Kurumda kalanlar altı kat fazla şiddete uğruyor
Hayat Sende Derneği, devlet korumasında yetişen çocuk ve gençlerin hayatları için çözüm üreten etkili derneklerden biri. Bugüne kadar binlerce çocuğun hayatına katkı sağlanmasına vesile olan derneğin başkanı Bayram Tunçbilek de koruyucu ailenin önemine dikkat çekiyor. Aile ortamından uzakta büyüyen çocukların şiddetle eşdeğer psikolojik travmalar yaşadığını söyleyen Tunçbilek, şu tespitlere yer veriyor: “Ülkemizde istismar denilince doğrudan cinsel veya fiziksel istismar akla geliyor, duygusal istismar boyutu atlanıyor.
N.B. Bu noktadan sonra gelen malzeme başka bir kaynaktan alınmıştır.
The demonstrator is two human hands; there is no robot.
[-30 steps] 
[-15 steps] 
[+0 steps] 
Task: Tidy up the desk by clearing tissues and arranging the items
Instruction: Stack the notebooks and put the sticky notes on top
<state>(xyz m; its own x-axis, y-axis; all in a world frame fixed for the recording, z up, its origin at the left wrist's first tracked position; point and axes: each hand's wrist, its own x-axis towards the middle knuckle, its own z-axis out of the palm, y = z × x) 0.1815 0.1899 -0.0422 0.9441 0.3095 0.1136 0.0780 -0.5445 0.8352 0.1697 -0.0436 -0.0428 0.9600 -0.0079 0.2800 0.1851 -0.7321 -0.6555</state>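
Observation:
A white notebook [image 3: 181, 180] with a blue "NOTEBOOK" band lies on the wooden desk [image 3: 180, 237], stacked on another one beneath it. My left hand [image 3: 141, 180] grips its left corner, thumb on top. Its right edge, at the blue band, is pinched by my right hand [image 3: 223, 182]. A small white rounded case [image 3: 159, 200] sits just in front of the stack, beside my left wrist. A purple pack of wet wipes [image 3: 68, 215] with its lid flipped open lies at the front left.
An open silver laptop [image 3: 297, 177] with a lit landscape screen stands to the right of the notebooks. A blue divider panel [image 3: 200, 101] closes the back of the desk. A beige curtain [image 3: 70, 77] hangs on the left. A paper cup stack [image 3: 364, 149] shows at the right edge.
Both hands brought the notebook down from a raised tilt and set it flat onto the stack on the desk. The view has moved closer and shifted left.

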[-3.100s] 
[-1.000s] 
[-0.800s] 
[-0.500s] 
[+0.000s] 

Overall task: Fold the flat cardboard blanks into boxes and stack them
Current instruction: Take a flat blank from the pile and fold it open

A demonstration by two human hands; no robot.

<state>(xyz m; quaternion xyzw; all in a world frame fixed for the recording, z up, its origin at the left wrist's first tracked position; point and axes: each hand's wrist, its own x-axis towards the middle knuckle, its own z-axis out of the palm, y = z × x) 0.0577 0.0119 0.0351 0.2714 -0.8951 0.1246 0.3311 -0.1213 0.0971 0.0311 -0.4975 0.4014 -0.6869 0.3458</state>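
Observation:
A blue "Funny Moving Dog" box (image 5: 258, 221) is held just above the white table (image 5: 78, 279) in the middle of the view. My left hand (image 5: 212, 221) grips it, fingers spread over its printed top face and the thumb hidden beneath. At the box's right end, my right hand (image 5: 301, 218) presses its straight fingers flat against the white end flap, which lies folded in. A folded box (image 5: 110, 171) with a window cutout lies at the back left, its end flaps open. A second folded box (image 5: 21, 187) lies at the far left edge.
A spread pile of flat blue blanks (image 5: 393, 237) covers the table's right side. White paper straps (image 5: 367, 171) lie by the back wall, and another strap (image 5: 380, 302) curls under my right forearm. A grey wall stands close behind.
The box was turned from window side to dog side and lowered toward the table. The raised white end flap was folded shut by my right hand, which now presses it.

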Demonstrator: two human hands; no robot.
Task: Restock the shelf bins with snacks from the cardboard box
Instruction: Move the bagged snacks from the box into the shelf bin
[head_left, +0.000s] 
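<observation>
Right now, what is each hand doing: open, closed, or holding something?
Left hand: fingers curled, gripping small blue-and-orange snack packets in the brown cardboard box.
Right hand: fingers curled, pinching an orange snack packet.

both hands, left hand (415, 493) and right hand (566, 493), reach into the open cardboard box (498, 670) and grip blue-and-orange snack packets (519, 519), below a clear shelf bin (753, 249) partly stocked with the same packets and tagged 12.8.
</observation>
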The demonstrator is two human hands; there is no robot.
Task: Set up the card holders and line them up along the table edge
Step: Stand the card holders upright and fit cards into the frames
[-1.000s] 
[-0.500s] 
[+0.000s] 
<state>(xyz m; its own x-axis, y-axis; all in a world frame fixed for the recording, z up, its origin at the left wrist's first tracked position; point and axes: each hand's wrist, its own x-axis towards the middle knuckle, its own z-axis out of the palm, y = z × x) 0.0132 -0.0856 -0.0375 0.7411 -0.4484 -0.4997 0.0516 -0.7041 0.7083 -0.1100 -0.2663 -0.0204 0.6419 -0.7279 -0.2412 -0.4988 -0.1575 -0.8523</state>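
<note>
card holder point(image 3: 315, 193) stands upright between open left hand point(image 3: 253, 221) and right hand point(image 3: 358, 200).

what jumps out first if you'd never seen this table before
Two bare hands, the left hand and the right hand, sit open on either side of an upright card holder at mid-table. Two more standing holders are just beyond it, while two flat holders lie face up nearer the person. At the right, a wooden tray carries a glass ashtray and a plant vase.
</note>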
Ayrıca yapılan çalışmalar ve deneyimlerimiz doğrultusunda şunu net ifade etmeliyiz ki, kurum bakımı veya personel eliyle bakım çocukların sadece maddî; ihtiyaçlarını karşılıyor. Psikososyal ve duygusal ihtiyaçları karşılanmıyor.” Devlet korumasındaki çocukların mağduriyeti bununla da sınırlı değil. Toplum tarafından ayrımcılığa uğrayan, damgalanan, ötekileştirilen çocuklar hayata karşı daha da örseleniyor. Dolayısıyla istismar dendiğinde sadece fiziksel ya da cinsel değil çok boyutlu düşünmek gerekiyor. Akademik araştırmaların ortaya koyduğu diğer bir tespite göre çocuklar kurumlarda koruyucu aileye nazaran altı kat daha fazla şiddete uğruyor. Koruyucu ailelik bu yönüyle de önem arz ediyor.